Lavoro | I Controllo del pc e licenziamento disciplinare

Il controllo datoriale attraverso un’indagine retrospettiva di carattere informatico sull’utilizzo del computer in dotazione al dipendente, da cui si era riscontrato un utilizzo del bene aziendale per finalità extra lavorative, non si pone in violazione della normativa sui controlli a distanza di cui all’articolo 4 dello Statuto dei lavoratori (legge n. 300/70). 

Con sentenza n. 13266 del 28 maggio 2018, la Corte di Cassazione ha affermato la legittimità di un licenziamento disciplinare adottato dal datore di lavoro a seguito di controlli “a ritroso” sul personal computer in dotazione di un dipendente che aveva utilizzato lo stesso, in maniera continuativa, per finalità extra lavorative.

Secondo la Suprema Corte la raccolta dei dati è avvenuta correttamente, in quanto il datore non ha controllato l’adempimento delle prestazioni di lavoro, ma ha inteso tutelare un bene aziendale, del tutto estraneo al contratto di lavoro.

La Corte afferma che il giudice deve bilanciare l’esigenza datoriale di protezione degli interessi e dei beni aziendali con la tutela della riservatezza e della dignità del lavoratore, essendo richiesta una informazione al dipendente del possibile controllo delle sue comunicazioni.

Di conseguenza, se i dati personali relativi alla navigazione in internet o alla posta elettronica, nonché quelli relativi al traffico telefonico, sono estratti al fine di tutelare un bene aziendale (immagine dell’impresa, patrimonio, ecc.), gli stessi possono essere utilizzati legittimamente in una procedura disciplinare.

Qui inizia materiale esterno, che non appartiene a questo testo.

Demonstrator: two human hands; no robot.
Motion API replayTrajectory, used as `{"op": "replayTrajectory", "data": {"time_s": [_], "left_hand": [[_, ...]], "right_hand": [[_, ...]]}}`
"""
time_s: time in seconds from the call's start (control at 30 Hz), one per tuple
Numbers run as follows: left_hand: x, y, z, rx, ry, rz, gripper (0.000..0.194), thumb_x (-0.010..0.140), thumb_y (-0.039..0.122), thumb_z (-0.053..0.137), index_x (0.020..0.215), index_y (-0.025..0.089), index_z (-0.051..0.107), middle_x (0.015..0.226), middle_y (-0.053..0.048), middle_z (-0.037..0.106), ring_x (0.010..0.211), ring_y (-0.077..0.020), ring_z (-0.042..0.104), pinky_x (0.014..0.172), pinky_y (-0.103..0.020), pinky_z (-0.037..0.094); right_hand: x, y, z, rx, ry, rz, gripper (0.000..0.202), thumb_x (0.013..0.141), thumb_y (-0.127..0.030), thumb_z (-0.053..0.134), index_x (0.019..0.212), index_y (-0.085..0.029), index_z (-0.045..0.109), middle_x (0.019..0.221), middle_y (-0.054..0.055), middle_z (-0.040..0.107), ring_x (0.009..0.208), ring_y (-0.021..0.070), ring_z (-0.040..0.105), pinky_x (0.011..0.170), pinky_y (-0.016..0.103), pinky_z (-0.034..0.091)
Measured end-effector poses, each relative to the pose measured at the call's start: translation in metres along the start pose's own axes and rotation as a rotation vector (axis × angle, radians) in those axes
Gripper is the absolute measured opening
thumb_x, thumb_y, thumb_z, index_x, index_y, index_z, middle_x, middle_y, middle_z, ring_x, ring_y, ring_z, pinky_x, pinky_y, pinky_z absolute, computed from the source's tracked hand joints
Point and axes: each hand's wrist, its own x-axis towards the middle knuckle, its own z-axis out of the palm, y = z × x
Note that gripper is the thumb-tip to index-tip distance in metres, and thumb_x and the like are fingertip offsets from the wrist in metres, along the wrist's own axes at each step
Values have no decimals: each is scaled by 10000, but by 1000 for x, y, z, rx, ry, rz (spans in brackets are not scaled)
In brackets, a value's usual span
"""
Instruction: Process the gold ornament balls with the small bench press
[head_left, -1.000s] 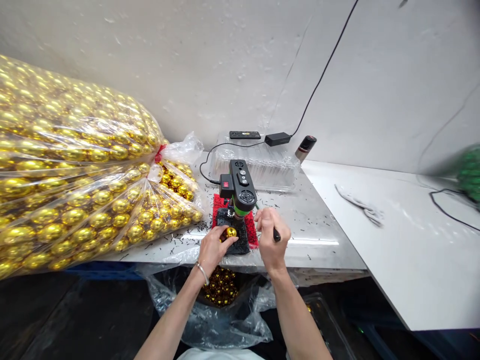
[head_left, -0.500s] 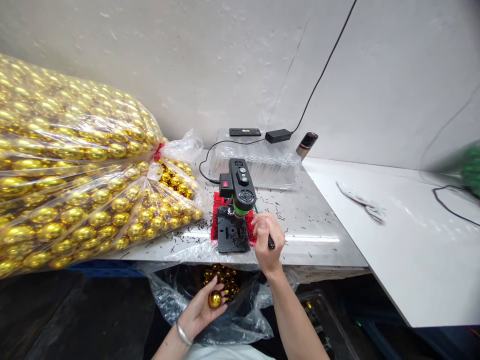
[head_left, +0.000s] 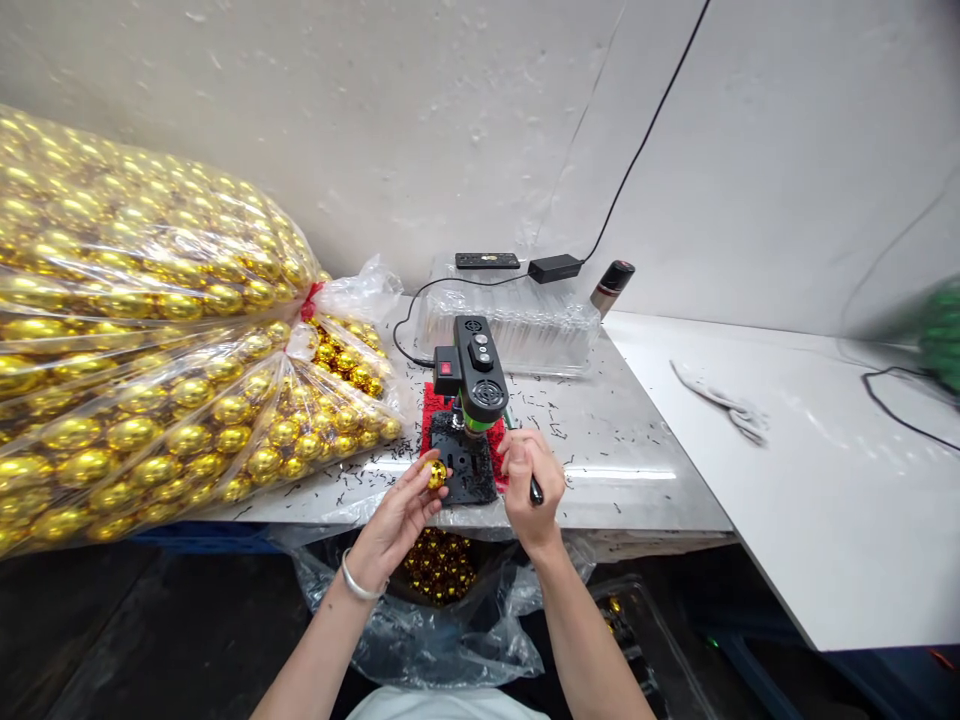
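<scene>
Between the fingertips of my left hand (head_left: 401,515) is a shiny gold ball (head_left: 436,474), held at the left front edge of a small black drill press (head_left: 480,375). The press has a black slotted base plate (head_left: 471,475), strewn with dark shavings, on a red mat (head_left: 435,402). My right hand (head_left: 534,487) is wrapped round the black-ended lever handle (head_left: 536,491) on the press's right side. Below the table edge, more gold balls (head_left: 439,568) lie in an open clear plastic bag (head_left: 450,645).
Large clear sacks of gold balls (head_left: 150,300) fill the left side. Behind the press stand a clear plastic tray (head_left: 525,335), a remote control (head_left: 487,261), a power adapter (head_left: 555,268) and a dark-capped can (head_left: 613,286). Pale gloves (head_left: 724,402) lie on the white table (head_left: 810,500).
My left hand has risen from over the bag to the press base, bringing the gold ball with it. My right hand stays on the lever handle.
</scene>
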Motion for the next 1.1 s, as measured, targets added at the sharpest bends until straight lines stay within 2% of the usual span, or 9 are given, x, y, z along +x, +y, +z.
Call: {"op": "replayTrajectory", "data": {"time_s": [0.1, 0.2, 0.33, 0.47, 0.6, 0.7, 0.8, 0.97, 1.1], "left_hand": [[6, 0, 3, -10, -11, 7, 346, 806, 156, 642, 1151, 174, 628, 955, -61, 709, 827, -141, 683, 729, -220, 549], [17, -5, 3, 114, 27, 125, 401, 756, 207, 697, 1151, 188, 634, 1032, -55, 701, 896, -147, 665, 841, -266, 522], [43, -17, 0, 504, 130, 365, 438, 694, 328, 738, 1096, 169, 667, 1048, -71, 707, 948, -188, 637, 872, -311, 486], [60, -23, -2, 945, 167, 586, 399, 733, 390, 687, 1077, 189, 689, 1005, -82, 717, 950, -232, 626, 905, -379, 456], [60, -18, 3, 1221, 113, 711, 326, 745, 356, 688, 1041, 219, 702, 1007, -90, 716, 967, -269, 614, 958, -427, 402], [59, -14, 7, 1240, 35, 729, 277, 727, 314, 714, 986, 216, 712, 1037, -110, 707, 1015, -297, 594, 1015, -449, 341], [62, -15, 7, 1172, 12, 716, 266, 698, 331, 743, 945, 234, 716, 1036, -96, 703, 1041, -305, 569, 1051, -464, 296], [66, -23, -1, 1161, -4, 755, 290, 762, 351, 691, 1030, 242, 696, 1068, -82, 682, 1042, -279, 547, 1032, -448, 317], [66, -24, -4, 1187, -28, 773, 301, 773, 331, 686, 1060, 241, 688, 1085, -85, 676, 1045, -278, 537, 1018, -440, 324]], "right_hand": [[-1, 0, 0, 3, -5, -13, 268, 885, -50, 382, 667, -196, 435, 664, 2, 497, 705, 123, 529, 619, 270, 409], [-1, 0, 0, -1, 7, -12, 270, 886, -56, 378, 664, -197, 438, 656, 2, 496, 697, 125, 532, 610, 271, 410], [-2, 1, 0, -10, 1, -2, 271, 886, -67, 375, 657, -197, 442, 660, 6, 503, 686, 125, 532, 599, 269, 412], [-4, 1, -1, -23, -22, -6, 272, 882, -69, 374, 652, -200, 439, 649, 6, 506, 701, 133, 535, 613, 274, 417], [-5, 2, -2, -29, -30, -3, 278, 883, -76, 369, 646, -202, 440, 638, 6, 509, 694, 136, 536, 602, 274, 414], [-6, 2, -2, -20, -28, 0, 274, 882, -75, 372, 650, -203, 442, 636, 6, 508, 693, 136, 535, 600, 275, 419], [-6, 2, -3, -21, -42, 7, 271, 882, -68, 371, 657, -201, 442, 642, 7, 507, 693, 134, 534, 603, 276, 423], [-15, 8, -1, 8, -34, -13, 247, 875, -56, 377, 687, -195, 454, 659, 6, 504, 719, 132, 545, 622, 274, 441], [-29, 18, 4, 3, -22, -25, 230, 895, -118, 354, 711, -196, 468, 725, 27, 533, 720, 139, 547, 614, 290, 458]]}}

Il caso sul quale è stata chiamata a pronunciarsi la Cassazione riguardava un lavoratore sorpreso dal direttore tecnico dell’impresa ad utilizzare il computer per finalità ludiche, convincendo la società ad effettuare un’indagine retrospettiva sulle attività che il dipendente aveva svolto nelle settimane precedenti avvalendosi del mezzo meccanico in dotazione.